Joint Commission releases 2010 National Patient Safety Goals, updates Universal Protocol
The Joint Commission on Sept. 9 released its pre-publication 2010 National Patient Safety Goals (NPSGs) and revised Universal Protocol.
The final NPSGs will be released in late September. The pre-publication NPSGs do not include scoring information, service applicability or final editorial changes. Several updates to the National Patient Safety Goals and Universal Protocol are effective immediately.
On its Web site, The Joint Commission states “the changes were made partly in response to concerns from the field about the resources needed to comply with NPSGs that have become more specific or detailed over time.”
The Joint Commission’s Perspectives (link to PDF) newsletter has a list of requirements that were deleted or moved to the standards.
The Universal Protocol was revised based on feedback The Joint Commission received since publishing the 2009 version. Changes to the Universal Protocol include:
- Applicability: The Universal Protocol will apply to all surgical and non-surgical invasive procedures. This is a change from “all invasive procedures that put patients at more than minimal risk, regardless of the location within an organization.”
- Pre-procedure verification (UP.01.01.01): References to the location (pre-procedure area and timing of the verification will be removed. The term “checklist” will be replaced by a reference to a standardized list to be used in the verification process. The term “checklist” implied the need to document each step for each patient. A note will be added clarifying that documentation of the use of the standardized list on a per patient basis is not required.

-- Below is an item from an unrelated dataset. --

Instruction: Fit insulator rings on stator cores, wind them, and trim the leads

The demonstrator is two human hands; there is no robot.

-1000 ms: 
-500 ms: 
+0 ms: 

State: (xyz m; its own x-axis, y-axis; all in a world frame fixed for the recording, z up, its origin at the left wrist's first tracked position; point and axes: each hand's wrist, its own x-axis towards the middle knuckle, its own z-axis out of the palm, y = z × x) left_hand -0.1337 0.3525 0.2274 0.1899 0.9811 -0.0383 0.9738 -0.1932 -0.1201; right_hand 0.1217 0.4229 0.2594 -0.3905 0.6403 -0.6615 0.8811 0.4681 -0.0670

- Site marking (UP.01.02.01): The revised Universal Protocol states: The procedure site is marked by a licensed independent practitioner who is ultimately accountable for the procedure and will be present when the procedure is performed. In limited circumstances, the licensed independent practitioner may delegate site marking to an individual who is permitted by the organization to participate in the procedure, is familiar with the patient, will be present when the procedure is performed, and is either qualified through a medical residency program or is a licensed individual who performs duties requiring collaboration or supervisory agreements with the licensed independent practitioner. These individuals include advanced practice registered nurses (APRNs) and physician assistants (PAs). However, the licensed independent practitioner who delegates responsibility is ultimately accountable for the procedure. This option takes into account the current position of The Joint Commission, National Quality Forum, World Health Organization, and American Academy of Orthopaedic Surgeons and the concern raised by the field that the current requirement is impractical under some circumstances. The Joint Commission will continue to gather input and data on this issue.
- Alternative processes for site marking (UP.01.02.01): The current Universal Protocol describes situations in which exceptions to site marking are allowed. The requirement was modified to allow organizations to develop alternative processes for site marking.
- Time out (UP.01.03.01): The time out will occur prior to incision or the start of the procedure. References in the current Universal Protocol to conducting the time out before the provision of anesthesia were removed. The rationale states that the organization may conduct the time out before providing anesthesia or may choose to do more than one time out. The list of issues to address in the time out was shortened to focus on the correct patient, procedure and site.